Fred had the ability to see large forces at work and to distill them into precise, concentrated, and memorable architectural solutions. Born and raised in Montana, Fred’s vision of the city remained an apparition of promise—a dynamic ensemble of peoples, histories, and unpredictable forces, which never failed to fascinate. The office and the studio culture he nourished were similarly dynamic—rambling improvisations, Popperian dialogues, that commenced between the two of us but were gradually ceded to the students as they groped their way through complex urban problems, found their own voices, reaching a broad audience of critics, professionals, and civic leaders. As Fred memorably put it to a class late one night in the streets of Helsinki: in architecture, “you have to walk your pet goldfish even when you are underwater.”

When I started teaching with him 20 years ago, his work with his partner Susie Kim was expanding into larger urban projects. The globalization of the world’s economy presaged architecture’s constructive possibilities and its destabilizing effects on historic cities, ecosystems, and cultures. The more conventional notion of “place” ceased to suffice, as he and Susie chased camels across the deserts outside Cairo, saw their City Hall outside Tianjin, China, sold off to a multinational corporation at the ribbon-cutting ceremony, and were asked to fully realize cities and complexes six months from the start of a handshake contract. Koetter Kim & Associates were early pioneers in the ecological development of large sites, and remained curious about the marriage between local cultures and global aspirational changes. Sometimes on his weekly circumnavigation of the globe, after stopping by his offices in London and Boston, Fred would appear at the Yale studios looking worn. But one glimpse at the work on an eager student’s desk, and he would pump full of life, sustained by the promise of young talent, a good conversation, and the prospect of drinks and debate at the nearby Irish bar where the best ideas would be fully fleshed out.

Fred and Susie demonstrated sophistication and generosity in their inclusiveness and invention. They created the operatic atmosphere of the cities they designed in their home in Brookline. As a frequent guest, I came to expect a parade of writers, architects, artists, doctors, family members, and other strays walking into the living room, or engaging me in an impromptu conversation on the way to the shower. Fred’s mind was like a city, and he encouraged and orchestrated chaos, of which he was the eye of the storm of opinions and talent.

In the classroom, Fred always advocated for the most challenging student concepts, often leaving me to figure out how these could possibly be resolved. His former partner told me that Fred would come chuckling into the office the following day. Fred was a trickster. He was deliberately trying to see if I could figure out the solution more than advocating that particular path himself. He always pushed his students and colleagues toward these greater challenges, encouraging us to step beyond our imaginations’ limits.

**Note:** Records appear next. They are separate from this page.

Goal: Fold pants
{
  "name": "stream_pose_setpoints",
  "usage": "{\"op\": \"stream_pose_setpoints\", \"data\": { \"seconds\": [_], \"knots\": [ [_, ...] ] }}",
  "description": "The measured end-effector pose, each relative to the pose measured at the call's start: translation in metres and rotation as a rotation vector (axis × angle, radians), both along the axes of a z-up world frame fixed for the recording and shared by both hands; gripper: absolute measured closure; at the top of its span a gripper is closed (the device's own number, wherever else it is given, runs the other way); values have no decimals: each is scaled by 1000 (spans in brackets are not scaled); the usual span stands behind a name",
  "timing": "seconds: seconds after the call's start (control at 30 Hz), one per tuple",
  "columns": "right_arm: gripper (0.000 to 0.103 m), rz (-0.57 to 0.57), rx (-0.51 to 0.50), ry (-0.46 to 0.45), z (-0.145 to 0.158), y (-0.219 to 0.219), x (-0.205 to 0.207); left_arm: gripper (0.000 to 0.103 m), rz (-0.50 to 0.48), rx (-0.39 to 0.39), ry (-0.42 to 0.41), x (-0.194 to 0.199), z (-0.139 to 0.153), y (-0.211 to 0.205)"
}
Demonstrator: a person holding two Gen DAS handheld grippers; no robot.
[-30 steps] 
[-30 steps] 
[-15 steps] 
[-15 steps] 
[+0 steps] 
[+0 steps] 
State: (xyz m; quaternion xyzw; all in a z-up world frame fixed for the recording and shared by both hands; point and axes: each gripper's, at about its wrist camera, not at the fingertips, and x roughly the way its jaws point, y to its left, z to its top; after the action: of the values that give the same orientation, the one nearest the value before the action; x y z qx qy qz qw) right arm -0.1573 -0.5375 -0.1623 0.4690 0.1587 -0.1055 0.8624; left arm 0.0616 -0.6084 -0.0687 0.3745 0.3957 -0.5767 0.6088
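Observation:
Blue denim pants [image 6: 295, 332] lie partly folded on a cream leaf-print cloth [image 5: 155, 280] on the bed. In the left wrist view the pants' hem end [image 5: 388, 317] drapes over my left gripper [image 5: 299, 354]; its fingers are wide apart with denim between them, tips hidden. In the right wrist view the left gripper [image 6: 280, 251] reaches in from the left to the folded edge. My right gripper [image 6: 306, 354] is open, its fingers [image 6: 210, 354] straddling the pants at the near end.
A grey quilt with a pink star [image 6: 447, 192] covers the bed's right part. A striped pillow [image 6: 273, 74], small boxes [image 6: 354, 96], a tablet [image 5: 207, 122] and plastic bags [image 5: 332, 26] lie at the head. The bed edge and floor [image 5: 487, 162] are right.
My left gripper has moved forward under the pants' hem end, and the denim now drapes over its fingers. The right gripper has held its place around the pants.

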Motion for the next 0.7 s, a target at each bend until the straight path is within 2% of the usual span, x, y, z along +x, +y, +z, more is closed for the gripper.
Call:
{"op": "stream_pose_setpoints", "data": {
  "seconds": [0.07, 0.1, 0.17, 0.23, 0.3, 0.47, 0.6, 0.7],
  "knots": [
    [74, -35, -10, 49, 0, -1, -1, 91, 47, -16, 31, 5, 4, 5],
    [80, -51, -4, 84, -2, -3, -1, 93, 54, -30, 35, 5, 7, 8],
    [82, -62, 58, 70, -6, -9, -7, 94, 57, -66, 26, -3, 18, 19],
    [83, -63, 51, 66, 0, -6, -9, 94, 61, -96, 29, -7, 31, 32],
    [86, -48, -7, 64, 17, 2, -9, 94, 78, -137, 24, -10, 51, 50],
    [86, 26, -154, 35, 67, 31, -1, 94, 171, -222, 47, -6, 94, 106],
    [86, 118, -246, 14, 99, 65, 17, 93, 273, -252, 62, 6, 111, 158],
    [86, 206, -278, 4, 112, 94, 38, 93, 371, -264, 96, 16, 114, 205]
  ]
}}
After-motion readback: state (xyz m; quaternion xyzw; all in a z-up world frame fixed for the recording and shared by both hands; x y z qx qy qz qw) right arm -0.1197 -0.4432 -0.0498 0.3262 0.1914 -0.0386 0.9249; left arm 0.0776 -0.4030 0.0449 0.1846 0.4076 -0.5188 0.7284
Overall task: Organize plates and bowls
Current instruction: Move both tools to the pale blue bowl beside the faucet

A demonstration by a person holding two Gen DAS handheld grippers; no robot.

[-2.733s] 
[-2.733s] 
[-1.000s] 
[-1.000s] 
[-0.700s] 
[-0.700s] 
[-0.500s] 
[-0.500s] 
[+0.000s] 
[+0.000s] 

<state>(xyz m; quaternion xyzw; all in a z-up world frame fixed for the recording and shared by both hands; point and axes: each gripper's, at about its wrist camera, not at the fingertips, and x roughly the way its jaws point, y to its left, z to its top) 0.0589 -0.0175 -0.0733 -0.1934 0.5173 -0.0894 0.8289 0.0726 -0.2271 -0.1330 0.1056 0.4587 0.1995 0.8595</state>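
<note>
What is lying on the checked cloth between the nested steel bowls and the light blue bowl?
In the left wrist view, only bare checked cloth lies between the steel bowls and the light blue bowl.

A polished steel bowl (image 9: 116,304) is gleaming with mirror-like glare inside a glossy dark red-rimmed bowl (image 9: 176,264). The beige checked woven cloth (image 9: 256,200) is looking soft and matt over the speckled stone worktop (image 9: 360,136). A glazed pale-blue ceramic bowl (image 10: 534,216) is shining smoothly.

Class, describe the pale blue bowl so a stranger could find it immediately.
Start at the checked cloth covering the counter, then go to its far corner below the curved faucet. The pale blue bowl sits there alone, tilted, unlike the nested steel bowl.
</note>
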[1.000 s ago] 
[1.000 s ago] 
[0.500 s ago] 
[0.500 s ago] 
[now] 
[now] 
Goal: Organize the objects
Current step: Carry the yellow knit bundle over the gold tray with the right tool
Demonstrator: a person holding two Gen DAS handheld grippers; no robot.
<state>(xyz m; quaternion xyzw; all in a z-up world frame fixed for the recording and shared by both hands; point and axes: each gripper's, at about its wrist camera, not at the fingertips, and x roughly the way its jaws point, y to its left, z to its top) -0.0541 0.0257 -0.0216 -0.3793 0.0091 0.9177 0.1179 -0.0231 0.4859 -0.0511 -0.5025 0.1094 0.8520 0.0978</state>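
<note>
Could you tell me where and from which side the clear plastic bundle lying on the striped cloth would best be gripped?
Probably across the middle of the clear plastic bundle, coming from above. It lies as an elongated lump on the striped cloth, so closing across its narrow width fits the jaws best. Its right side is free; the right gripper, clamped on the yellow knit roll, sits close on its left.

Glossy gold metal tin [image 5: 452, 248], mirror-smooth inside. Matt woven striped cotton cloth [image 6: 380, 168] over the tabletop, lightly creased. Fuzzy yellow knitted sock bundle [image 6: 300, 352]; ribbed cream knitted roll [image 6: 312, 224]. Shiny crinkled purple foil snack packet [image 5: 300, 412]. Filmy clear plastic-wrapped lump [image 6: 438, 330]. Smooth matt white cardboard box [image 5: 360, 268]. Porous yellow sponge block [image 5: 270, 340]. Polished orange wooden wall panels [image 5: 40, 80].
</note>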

Fred gently challenged colleagues and students to think things anew. One particular criticism he made in a final review comes to mind. While the circus of critics had spent the day acrobatically twisting and turning their rhetoric, Fred made one and only one final comment on the student’s proposal for a train station complex. He related how the designs of the 19th-century English train stations, nodes in a global system that connected numerous peoples and cultures from eastern China to London, “were not designed to show where you were, but where you were going.”